Kostas is a seasoned Greek police chief whose calm manner hides a sharp, disciplined mind. Based on Naxos, he knows the island’s rhythms, its people, and the difference between ordinary trouble and the kind that carries deeper consequences. Years in law enforcement have made him practical, observant, and hard to rattle. He does not waste words, and he does not show his full hand too early. Beneath the official role is a man shaped by loyalty, patience, and a strong sense of duty to his town and its people. Kostas brings quiet authority to every room, balancing local knowledge, police instinct, and the kind of steady judgment that others learn to trust.

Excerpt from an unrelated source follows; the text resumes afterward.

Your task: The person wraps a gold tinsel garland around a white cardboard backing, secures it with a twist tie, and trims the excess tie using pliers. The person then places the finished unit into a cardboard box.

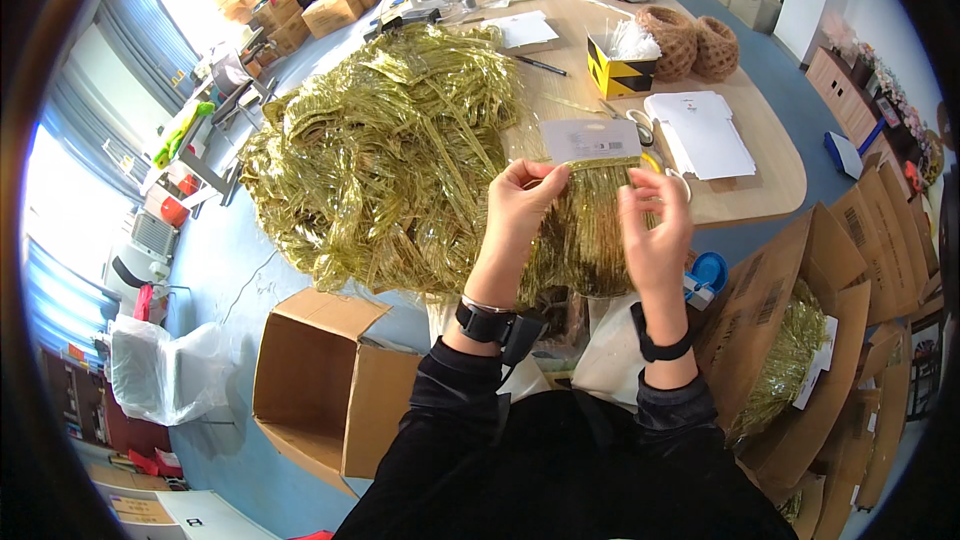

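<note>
My left hand point(525, 191) pinches the top band of a gold foil fringe point(592, 240) between thumb and fingers. A white header card point(589, 140) with print and a barcode lies along that band. At the band's right end is my right hand point(658, 217), slightly blurred, its fingers half bent and apart with nothing seen between them. The fringe strands hang down toward my lap. To the left, a large heap of gold foil fringe point(390, 157) covers the table and spills over its edge. Scissors point(640, 124) lie partly under the card.
White cards point(701, 135) are stacked at the right. Behind stand a yellow-black box point(619, 71) of white strips and brown twine rolls point(667, 41). An open carton point(322, 382) sits on the floor at left; another carton point(757, 315) at right holds gold fringe.
</note>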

Lt. Ortiz is a seasoned Chicago police lieutenant whose calm command and professional discipline make her a steady force in difficult moments. She carries herself with the confidence of someone who has spent years making hard calls, reading tense rooms, and pushing through noise to get at the truth. Ortiz is practical, observant, and not easily impressed, with a style that values facts, clear thinking, and quiet authority over theatrics. She understands both procedure and people, which makes her effective in situations where either one alone would fall short. Respected by those around her and hard to mislead, Lt. Ortiz brings intelligence, toughness, and credibility to the Chicago side of the cast.
Lorna Kane is a sharp, accomplished Chicago investagater assistant, whose history with Jack Doe gives her a place in his world that never feels entirely simple. Once an old flame, she remains a woman of intelligence, poise, and strong instincts, fully capable of standing her ground in any room she enters. Lorna understands power, pressure, and the way people try to hide motives behind polished words. She is disciplined, perceptive, and never easily dismissed. Beneath her professional control is a deeply loyal woman who does not forget the people who matter to her. Lorna brings elegance, resolve, and emotional complexity to the cast, linking the past to the present with a presence that is both steady and unforgettable.

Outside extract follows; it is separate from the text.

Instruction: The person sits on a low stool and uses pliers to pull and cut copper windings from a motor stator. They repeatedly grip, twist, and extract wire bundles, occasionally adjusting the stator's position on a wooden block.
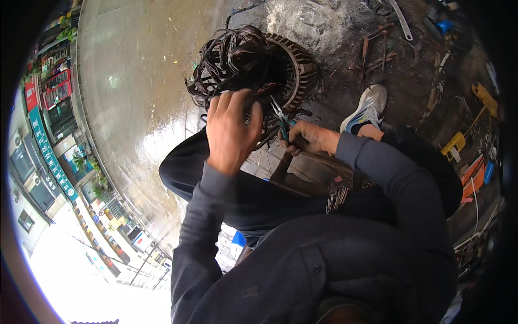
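A ribbed metal motor stator [302, 73] lies on the ground before me, with a thick tangle of dark winding wire [243, 54] spilling from its left side. My left hand [232, 125] is over the near edge of the wire bundle, back upwards and slightly blurred; whether its fingers hold a strand is hidden. In my right hand [303, 137] is a pair of pliers with teal handles [279, 111], its pointed jaws toward the wires at the stator's opening.
A wrench [400, 20] lies at the upper right. Yellow tool parts [453, 146], an orange piece [472, 178] and scrap litter the right side. Below my right hand is a wooden frame [323, 160]. Wet pavement [133, 73] extends to the left.
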`<state>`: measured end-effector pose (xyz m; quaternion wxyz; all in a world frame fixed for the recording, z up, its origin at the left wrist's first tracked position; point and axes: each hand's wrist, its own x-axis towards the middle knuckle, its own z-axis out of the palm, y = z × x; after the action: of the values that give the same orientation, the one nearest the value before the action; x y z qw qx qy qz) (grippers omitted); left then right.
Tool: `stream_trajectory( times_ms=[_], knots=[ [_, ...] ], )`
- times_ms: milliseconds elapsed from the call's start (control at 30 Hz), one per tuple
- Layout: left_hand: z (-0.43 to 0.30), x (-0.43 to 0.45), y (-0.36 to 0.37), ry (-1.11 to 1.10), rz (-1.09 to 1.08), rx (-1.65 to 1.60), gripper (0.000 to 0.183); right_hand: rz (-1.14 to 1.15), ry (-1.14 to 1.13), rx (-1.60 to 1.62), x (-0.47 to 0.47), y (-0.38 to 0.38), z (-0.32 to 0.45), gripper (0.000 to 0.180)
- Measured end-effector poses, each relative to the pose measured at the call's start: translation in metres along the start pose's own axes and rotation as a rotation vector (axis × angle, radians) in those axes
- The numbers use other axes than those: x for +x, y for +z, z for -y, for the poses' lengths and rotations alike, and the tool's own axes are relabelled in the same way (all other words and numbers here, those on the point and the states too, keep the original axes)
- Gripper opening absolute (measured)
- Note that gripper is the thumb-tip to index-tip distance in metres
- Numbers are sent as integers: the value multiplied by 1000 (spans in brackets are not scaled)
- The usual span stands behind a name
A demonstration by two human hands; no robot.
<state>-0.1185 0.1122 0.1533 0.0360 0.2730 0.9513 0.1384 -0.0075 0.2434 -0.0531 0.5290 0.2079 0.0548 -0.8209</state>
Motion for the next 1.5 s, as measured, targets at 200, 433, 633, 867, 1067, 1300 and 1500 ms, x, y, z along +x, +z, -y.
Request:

Buddy Hale works at Windy’s Pub, where he seems at first like just another man who knows how to keep drinks moving and conversations light. Under that easy manner, though, is a man with a long memory and old ties to the Chicago mob, connections that still give weight to what he hears and says. Buddy understands the street side of the city better than most, and he knows how quickly small trouble can turn serious. He is observant, cautious, and more useful than people first assume. Loyal in his own way and shaped by the hard edges of Chicago, Buddy brings grit, history, and quiet credibility to the world around Jack Doe and Joe Ringer.

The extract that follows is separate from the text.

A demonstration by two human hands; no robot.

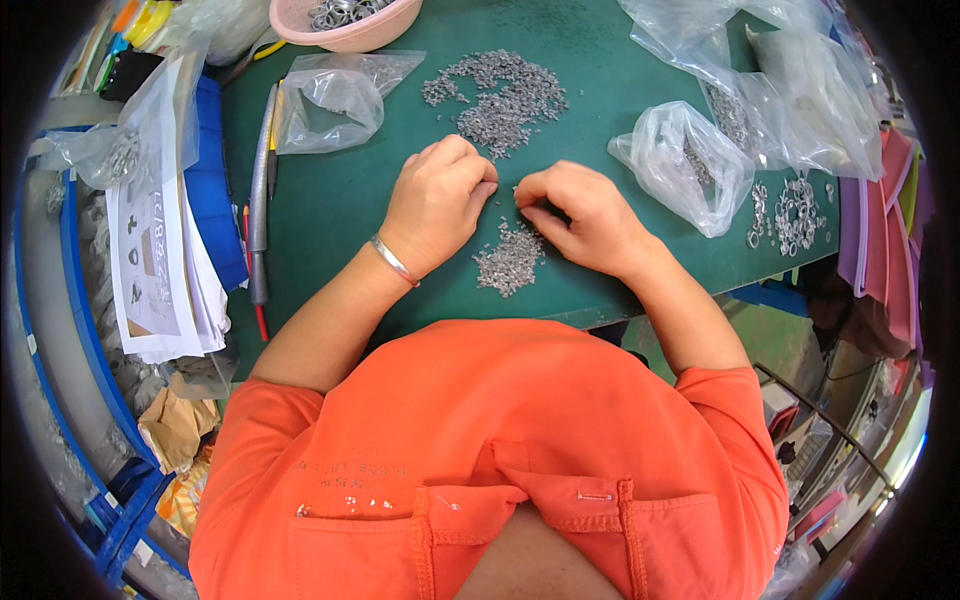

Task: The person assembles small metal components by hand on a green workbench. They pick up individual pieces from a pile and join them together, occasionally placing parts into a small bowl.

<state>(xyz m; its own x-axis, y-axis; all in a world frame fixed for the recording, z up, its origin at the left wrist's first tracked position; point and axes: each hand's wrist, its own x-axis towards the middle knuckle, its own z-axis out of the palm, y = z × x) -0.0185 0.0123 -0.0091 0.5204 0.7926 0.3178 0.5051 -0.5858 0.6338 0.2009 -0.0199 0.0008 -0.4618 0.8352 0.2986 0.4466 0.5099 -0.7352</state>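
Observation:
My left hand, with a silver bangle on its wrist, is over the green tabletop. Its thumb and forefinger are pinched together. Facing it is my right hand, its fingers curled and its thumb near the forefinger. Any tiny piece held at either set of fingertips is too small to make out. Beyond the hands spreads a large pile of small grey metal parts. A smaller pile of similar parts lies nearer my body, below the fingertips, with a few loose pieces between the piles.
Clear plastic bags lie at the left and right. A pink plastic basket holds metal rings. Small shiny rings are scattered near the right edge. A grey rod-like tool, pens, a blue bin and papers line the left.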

Windy is the steady center of Windy’s Pub, the place where much of the Chicago side of the cast crosses paths, trades news, and measures what trouble may be coming next. She runs the bar with confidence, sharp awareness, and the kind of practical authority that keeps people honest without her needing to raise her voice. Windy knows how to listen without seeming to listen, and she understands more than most about the city’s undercurrents. Regulars trust her, outsiders underestimate her, and both are usually mistakes. Warm when she chooses to be and tough when she needs to be, Windy gives the Chicago circle a gathering place that feels equal parts refuge, crossroads, and watch post.